West Didsbury & Chorlton Association Football Club is a semi-professional football club based in Chorlton-cum-Hardy, a suburb of Manchester, England. They are currently members of the , the tenth tier of English football, and play at Brookburn Road. Nicknamed "West", the club was founded as Christ Church in 1908. In 1920, the club changed its name to West Didsbury, and after moving to their current stadium, Brookburn Road, in Chorlton in 1997 they changed their name to West Didsbury & Chorlton to reflect this.

West spent most of its history in the Lancashire and Cheshire League, then joined the Manchester League Division One in 2006. After gaining promotion to the Manchester League Premier Division and entering the FA Vase in 2011, the club was accepted into the North West Counties Football League Division One for the 2012–13 season, and gained promotion to the Premier Division after just one season.

History
The club was formed in West Didsbury as Christ Church A.F.C. in 1908 by a local Sunday School Superintendent. Christ Church joined the Manchester Alliance League, in which they played until 1914. For the 1920–21 season, the club changed its name to West Didsbury A.F.C. and joined the Lancashire and Cheshire League. West played at the top level of this league for many years, finishing runners-up four times and winning the Rhodes cup in 1932. The club was relegated in 1951–52 but were promoted back the following year. In 1959–60, West were again relegated, but this time took six years to regain a place in Division One. This was short-lived, however, as West were relegated again in 1968–69. Despite this, the club won the Rhodes cup for the second time in 1969–70. After again achieving promotion to Division One in 1970–71, two relegations in three years saw West playing in the Lancashire and Cheshire League Division Three, in which they stayed until the late 1980s. In the 1987–88 and 1988–89 season the club achieved back to back promotions as champions.
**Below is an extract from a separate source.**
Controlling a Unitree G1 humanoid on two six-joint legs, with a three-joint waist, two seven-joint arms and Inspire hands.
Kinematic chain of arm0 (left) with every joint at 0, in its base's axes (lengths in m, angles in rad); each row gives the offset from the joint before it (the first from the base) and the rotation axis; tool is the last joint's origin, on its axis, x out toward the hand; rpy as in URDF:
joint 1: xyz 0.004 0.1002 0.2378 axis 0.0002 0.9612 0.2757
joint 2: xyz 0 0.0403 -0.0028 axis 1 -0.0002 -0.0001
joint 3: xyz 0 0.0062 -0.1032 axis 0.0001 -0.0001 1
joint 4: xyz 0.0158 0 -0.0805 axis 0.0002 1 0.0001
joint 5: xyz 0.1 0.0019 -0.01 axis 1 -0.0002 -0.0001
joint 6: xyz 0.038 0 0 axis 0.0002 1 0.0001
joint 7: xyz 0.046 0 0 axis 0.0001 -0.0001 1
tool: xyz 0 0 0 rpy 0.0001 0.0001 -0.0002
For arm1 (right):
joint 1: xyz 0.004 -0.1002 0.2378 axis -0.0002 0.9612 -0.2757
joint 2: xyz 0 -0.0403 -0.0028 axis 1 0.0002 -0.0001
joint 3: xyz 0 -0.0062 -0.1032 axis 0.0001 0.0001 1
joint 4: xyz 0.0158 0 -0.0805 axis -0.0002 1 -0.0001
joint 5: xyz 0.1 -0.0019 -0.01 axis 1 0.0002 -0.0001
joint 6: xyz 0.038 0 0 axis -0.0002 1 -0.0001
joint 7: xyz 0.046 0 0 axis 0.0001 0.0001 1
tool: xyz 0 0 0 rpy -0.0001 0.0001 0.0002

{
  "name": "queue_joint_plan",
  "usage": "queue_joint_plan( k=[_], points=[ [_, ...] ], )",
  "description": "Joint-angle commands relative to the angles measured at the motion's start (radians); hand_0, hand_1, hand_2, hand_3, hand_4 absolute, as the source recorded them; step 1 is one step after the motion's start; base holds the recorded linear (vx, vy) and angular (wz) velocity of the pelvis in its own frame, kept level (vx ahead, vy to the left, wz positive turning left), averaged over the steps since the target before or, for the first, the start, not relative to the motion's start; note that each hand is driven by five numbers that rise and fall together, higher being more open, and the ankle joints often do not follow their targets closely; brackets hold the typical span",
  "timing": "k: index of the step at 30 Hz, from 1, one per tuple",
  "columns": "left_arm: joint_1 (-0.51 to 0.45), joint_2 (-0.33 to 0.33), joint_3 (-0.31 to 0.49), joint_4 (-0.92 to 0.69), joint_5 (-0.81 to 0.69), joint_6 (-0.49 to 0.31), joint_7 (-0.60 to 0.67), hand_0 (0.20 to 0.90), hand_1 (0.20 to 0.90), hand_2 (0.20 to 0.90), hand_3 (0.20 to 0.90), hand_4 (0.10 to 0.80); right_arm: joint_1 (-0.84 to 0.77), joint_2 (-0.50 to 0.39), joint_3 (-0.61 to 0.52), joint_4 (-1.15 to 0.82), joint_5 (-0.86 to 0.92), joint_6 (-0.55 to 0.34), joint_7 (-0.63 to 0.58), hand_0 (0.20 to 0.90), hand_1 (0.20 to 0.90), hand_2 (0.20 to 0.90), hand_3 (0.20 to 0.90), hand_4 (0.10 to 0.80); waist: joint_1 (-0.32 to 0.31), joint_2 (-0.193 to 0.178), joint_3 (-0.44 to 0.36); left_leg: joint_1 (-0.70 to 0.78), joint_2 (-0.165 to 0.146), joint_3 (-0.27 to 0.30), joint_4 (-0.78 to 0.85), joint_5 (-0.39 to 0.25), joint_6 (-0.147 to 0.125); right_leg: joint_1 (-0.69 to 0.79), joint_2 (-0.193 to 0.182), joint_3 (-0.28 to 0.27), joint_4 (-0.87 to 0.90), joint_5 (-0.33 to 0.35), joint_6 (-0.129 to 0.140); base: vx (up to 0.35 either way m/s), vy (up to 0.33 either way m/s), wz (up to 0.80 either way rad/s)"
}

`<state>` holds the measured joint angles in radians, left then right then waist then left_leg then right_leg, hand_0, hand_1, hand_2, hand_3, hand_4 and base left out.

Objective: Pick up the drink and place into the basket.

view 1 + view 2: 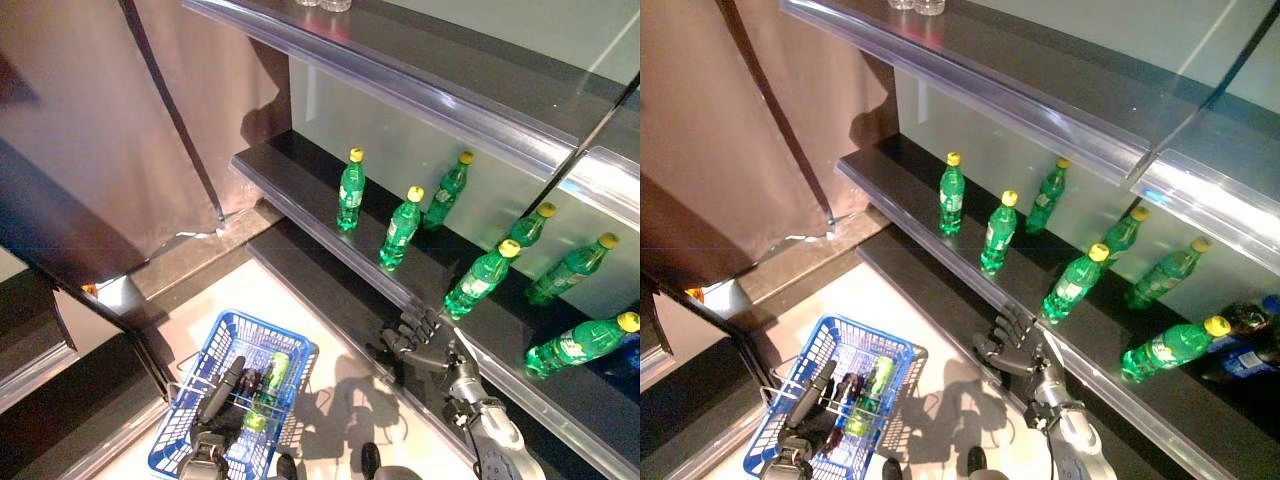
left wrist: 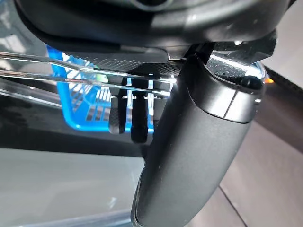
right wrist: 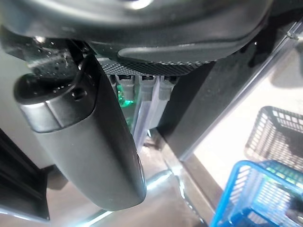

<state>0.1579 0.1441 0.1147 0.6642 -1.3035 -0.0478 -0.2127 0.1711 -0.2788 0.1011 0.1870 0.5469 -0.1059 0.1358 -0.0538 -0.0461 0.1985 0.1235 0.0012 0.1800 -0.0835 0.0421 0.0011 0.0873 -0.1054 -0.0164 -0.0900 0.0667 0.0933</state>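
Several green drink bottles with yellow caps stand or lie on a black shelf (image 1: 283, 180). The nearest bottle (image 1: 480, 280) stands just above and beyond my right hand (image 1: 418, 338). That hand is open, its fingers straight and close to the shelf's clear front rail, holding nothing. A blue wire basket (image 1: 205, 352) sits low at the left with one green bottle (image 1: 272, 375) lying inside. My left hand (image 1: 208, 452) is at the basket's near side, fingers curled round its metal handle (image 2: 71, 66).
An upper shelf (image 1: 420, 75) overhangs the bottle shelf. A brown curtain (image 1: 100, 130) hangs at the left. Dark bottles with blue caps (image 1: 1252, 322) lie at the shelf's far right. Pale floor (image 1: 340, 390) lies between basket and shelving.
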Motion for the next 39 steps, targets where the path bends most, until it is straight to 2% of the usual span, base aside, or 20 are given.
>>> queue_joint_plan(
  k=[1,5,12,18,25,30,39],
  points=[
    [-0.083,0.067,0.091,-0.215,-0.031,-0.125,-0.145,0.300,0.300,0.300,0.200,0.100,-0.033,-0.031,-0.048,-0.064,-0.039,-0.104,-0.015,0.900,0.900,0.900,0.900,0.800,0.023,0.029,-0.122,-0.018,-0.065,-0.093,0.108,-0.126,0.007,0.004,0.075,-0.020,0.019,-0.042,-0.018,0.000,0.000,0.00],
    [-0.073,0.068,0.093,-0.217,-0.024,-0.126,-0.127,0.300,0.300,0.300,0.200,0.100,-0.020,-0.047,-0.049,-0.088,-0.107,-0.128,-0.052,0.900,0.900,0.900,0.900,0.800,0.018,0.028,-0.117,-0.018,-0.069,-0.097,0.128,-0.138,0.012,0.002,0.071,-0.008,0.034,-0.048,-0.017,0.000,0.000,0.00],
    [-0.076,0.070,0.113,-0.215,-0.016,-0.181,-0.020,0.300,0.300,0.300,0.200,0.100,0.019,-0.103,-0.069,-0.174,-0.248,-0.181,-0.151,0.900,0.900,0.900,0.900,0.800,-0.008,0.023,-0.084,-0.058,-0.084,-0.111,0.250,-0.184,0.027,-0.038,0.048,0.036,0.133,-0.069,-0.014,-0.004,-0.009,-0.11],
    [-0.077,0.077,0.101,-0.207,-0.022,-0.221,-0.022,0.300,0.300,0.300,0.200,0.100,0.043,-0.132,-0.084,-0.211,-0.257,-0.238,-0.224,0.900,0.900,0.900,0.900,0.800,-0.044,0.035,-0.024,-0.083,-0.085,-0.100,0.288,-0.206,0.047,-0.105,0.040,0.090,0.198,-0.066,0.006,-0.012,-0.018,-0.32],
    [-0.095,0.081,0.048,-0.236,-0.066,-0.263,-0.008,0.300,0.300,0.300,0.200,0.100,0.016,-0.131,-0.102,-0.242,-0.268,-0.315,-0.370,0.900,0.900,0.900,0.900,0.800,-0.088,0.055,0.041,-0.127,-0.081,-0.057,0.267,-0.185,0.053,-0.180,0.055,0.142,0.188,-0.023,0.031,-0.091,-0.023,-0.37],
    [-0.068,0.073,0.041,-0.257,-0.073,-0.255,0.004,0.300,0.300,0.300,0.200,0.100,0.059,-0.134,-0.138,-0.258,-0.245,-0.331,-0.347,0.900,0.900,0.900,0.900,0.800,-0.106,0.051,0.038,-0.109,-0.081,-0.025,0.246,-0.183,0.058,-0.180,0.071,0.153,0.157,-0.001,0.040,0.057,-0.045,-0.30],
    [-0.061,0.059,0.034,-0.256,-0.059,-0.246,0.031,0.300,0.300,0.300,0.200,0.100,0.077,-0.140,-0.139,-0.274,-0.265,-0.325,-0.351,0.900,0.900,0.900,0.900,0.800,-0.106,0.040,0.026,-0.090,-0.081,-0.013,0.256,-0.185,0.065,-0.166,0.092,0.143,0.140,0.008,0.032,0.083,-0.044,-0.18]
  ],
)
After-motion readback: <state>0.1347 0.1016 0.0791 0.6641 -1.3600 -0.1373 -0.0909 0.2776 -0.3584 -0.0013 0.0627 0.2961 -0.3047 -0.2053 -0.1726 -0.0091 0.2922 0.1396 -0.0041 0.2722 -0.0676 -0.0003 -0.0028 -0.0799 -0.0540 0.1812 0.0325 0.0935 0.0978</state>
In 2003, the club changed its name to West Didsbury & Chorlton, to reflect its new location after an earlier ground move. In 2006, they entered the Manchester League Division One, won two Murray Shields in three seasons, and were crowned champions in 2010–11, gaining promotion to the Premier Division. In the 2011–12 season, the club played in the FA Vase for the first time, and were knocked out in the Second Qualifying Round by Ashville F.C. For the 2012–13 season the club had its application to enter the North West Counties Football League Division One accepted. This was the first time the club has played at level 10 of the English football league system. The club finished 3rd in their first season at level 10, and due to the failure to meet ground criteria of title winner Formby, West Didsbury were promoted to level 9 for the 2013–14 season for the first time. They also won the NWCFL Division One Cup competition defeating Abbey Hey 1–0 in the final. West Didsbury were relegated back to Division One South in the 2018–19 season.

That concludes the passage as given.